Autodesk, which now builds a 3D SLA printer for about $5000, has been
experimenting with chemistries in that area.[1] They give more info about the
materials used and the results.

[1] [http://www.instructables.com/id/Continuous-Top-Down-DLP-
Expe...](http://www.instructables.com/id/Continuous-Top-Down-DLP-Experiments/)

------
phkahler
This could be really good for optimized lattice structures:

[http://www.altair.com/newsdetail.aspx?news_id=11109&news_cou...](http://www.altair.com/newsdetail.aspx?news_id=11109&news_country=en-
US)

------
grondilu
> Instead of using steel to build certain high-strength components of an
> airplane, for instance, Carbon3D would be able to 3D print a lightweight
> alternative by shaping plastic into a form previously impossible to
> manufacture.

This is what I'm most curious about.

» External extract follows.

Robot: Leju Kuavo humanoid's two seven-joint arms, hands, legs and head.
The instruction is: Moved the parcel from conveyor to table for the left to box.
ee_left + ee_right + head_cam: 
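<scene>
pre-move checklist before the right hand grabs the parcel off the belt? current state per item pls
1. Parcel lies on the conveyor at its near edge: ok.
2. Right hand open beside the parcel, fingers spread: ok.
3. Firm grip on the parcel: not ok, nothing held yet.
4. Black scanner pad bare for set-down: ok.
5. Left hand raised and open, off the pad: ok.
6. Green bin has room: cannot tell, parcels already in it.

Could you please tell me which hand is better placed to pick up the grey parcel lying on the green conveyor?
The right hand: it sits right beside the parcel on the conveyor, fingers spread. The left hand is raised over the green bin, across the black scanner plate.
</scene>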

More specifically, I wonder if Carbon3D's
device could be used for something similar to what Julia Greer is working on
at Caltech (the nanotruss materials).

------
dmritard96
Its crazy as just a few months ago the thesis convergance for much of Silicon
Valley was that investing in 3D printing was very much 2014...Sure this one
has faster builds but given that they aren't first movers and have substantial
competition, it's surprising to see so much capitol being pumped in. Perhaps
stratesys or one of the other big guys will want in so the investment makes
sense?

------
chockablock
The previous HN discussion has some nice links to published articles on the
tech, and good discussion about the advantages of their approach over
traditional layer-based stereolithography (including e.g. Form Labs).

[https://news.ycombinator.com/item?id=9215890](https://news.ycombinator.com/item?id=9215890)

------
dankohn1
I like this 1.5 minute video on the technology:
[https://www.youtube.com/watch?v=l3TgmvV2ElQ](https://www.youtube.com/watch?v=l3TgmvV2ElQ)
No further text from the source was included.